## Exercise instructions
Please transcribe exactly, and only, the lines of the data below between the line holding "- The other" and the line holding "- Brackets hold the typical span", inclusive.
━━━━━━━━
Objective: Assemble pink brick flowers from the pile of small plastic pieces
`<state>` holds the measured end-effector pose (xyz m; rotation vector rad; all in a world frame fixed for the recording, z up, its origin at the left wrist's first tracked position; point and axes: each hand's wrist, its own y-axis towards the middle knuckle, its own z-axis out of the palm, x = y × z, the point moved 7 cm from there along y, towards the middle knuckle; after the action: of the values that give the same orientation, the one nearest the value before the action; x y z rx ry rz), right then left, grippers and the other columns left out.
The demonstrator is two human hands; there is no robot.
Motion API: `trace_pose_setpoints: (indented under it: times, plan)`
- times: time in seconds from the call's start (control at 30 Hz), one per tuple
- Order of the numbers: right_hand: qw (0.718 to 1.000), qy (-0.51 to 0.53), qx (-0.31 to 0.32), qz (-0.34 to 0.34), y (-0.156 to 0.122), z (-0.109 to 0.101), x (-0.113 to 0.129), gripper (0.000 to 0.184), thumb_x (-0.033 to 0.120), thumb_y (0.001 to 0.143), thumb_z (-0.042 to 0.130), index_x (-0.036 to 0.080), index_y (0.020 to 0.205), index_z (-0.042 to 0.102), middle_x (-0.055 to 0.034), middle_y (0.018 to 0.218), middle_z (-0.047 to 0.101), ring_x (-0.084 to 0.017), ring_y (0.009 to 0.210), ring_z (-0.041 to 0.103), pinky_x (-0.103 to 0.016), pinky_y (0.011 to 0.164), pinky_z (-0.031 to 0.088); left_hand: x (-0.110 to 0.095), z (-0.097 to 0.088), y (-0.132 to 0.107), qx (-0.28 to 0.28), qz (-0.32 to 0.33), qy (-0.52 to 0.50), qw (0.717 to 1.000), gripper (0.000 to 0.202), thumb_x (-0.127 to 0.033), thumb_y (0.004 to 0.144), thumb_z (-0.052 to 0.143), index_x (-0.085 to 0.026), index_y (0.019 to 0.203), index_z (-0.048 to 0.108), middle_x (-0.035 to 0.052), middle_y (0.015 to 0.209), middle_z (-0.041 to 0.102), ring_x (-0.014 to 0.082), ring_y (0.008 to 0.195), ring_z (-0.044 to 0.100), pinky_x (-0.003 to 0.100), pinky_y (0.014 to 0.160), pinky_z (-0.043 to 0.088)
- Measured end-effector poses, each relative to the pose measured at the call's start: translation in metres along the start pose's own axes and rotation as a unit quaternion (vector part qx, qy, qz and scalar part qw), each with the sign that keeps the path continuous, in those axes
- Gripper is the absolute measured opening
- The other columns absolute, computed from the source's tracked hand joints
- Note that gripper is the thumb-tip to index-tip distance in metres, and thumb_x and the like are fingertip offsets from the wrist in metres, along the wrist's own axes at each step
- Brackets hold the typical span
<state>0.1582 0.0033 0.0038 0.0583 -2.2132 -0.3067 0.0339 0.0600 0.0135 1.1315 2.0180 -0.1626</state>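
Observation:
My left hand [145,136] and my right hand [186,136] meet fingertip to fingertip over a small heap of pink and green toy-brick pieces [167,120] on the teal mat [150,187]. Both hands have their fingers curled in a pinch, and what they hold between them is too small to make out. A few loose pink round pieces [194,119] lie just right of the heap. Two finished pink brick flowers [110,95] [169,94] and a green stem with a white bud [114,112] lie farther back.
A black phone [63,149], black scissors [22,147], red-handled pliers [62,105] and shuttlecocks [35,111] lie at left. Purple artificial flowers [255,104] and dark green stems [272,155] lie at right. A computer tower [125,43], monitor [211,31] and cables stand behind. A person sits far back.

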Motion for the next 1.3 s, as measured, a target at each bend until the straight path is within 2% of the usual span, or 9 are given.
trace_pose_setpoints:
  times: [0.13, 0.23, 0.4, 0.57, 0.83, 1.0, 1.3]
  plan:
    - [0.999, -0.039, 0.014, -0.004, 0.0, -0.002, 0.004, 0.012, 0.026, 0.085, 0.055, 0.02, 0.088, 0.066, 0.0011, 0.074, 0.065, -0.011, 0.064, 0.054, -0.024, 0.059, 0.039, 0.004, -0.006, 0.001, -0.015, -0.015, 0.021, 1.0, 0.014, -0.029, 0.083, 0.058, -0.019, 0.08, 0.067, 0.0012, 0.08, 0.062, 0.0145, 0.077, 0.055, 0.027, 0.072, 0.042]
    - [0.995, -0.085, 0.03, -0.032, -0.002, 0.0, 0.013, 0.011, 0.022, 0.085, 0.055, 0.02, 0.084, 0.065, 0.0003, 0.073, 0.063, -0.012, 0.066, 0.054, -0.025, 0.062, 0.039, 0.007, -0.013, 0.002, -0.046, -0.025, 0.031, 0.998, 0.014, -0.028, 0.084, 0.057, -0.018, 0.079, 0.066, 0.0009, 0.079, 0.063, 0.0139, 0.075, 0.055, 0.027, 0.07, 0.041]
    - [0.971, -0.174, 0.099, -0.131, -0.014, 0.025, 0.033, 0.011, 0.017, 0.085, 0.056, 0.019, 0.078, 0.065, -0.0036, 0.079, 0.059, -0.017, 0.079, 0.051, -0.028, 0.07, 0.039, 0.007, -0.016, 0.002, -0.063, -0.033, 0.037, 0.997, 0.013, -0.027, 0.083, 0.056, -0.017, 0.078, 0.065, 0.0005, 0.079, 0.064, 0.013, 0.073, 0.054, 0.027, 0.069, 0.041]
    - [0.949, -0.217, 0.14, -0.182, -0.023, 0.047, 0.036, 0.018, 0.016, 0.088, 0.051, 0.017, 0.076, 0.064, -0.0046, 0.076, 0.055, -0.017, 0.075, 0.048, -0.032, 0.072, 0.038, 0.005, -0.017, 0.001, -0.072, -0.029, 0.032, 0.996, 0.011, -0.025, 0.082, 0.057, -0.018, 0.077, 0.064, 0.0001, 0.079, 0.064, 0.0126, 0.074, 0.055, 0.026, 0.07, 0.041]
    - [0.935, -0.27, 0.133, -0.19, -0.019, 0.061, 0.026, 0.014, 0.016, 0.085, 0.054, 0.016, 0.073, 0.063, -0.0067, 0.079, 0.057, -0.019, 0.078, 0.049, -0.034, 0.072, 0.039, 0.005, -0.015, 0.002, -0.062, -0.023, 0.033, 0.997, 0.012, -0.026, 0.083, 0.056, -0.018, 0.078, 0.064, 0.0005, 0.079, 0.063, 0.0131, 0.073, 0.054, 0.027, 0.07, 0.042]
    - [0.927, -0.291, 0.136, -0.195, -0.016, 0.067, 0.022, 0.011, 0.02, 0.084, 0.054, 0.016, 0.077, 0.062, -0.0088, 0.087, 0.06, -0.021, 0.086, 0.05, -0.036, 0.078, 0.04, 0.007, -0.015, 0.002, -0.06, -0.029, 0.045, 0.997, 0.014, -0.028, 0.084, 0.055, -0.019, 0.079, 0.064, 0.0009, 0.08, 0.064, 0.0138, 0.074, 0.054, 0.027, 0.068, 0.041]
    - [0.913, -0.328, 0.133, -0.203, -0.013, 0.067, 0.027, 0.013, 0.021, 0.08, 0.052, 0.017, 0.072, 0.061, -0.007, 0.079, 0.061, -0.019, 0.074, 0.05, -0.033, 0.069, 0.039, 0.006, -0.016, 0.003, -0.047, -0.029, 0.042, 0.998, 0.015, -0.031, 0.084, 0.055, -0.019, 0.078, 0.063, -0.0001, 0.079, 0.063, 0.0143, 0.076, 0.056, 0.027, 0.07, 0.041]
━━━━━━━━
## Solution to the problem
- The other columns absolute, computed from the source's tracked hand joints
- Note that gripper is the thumb-tip to index-tip distance in metres, and thumb_x and the like are fingertip offsets from the wrist in metres, along the wrist's own axes at each step
- Brackets hold the typical span

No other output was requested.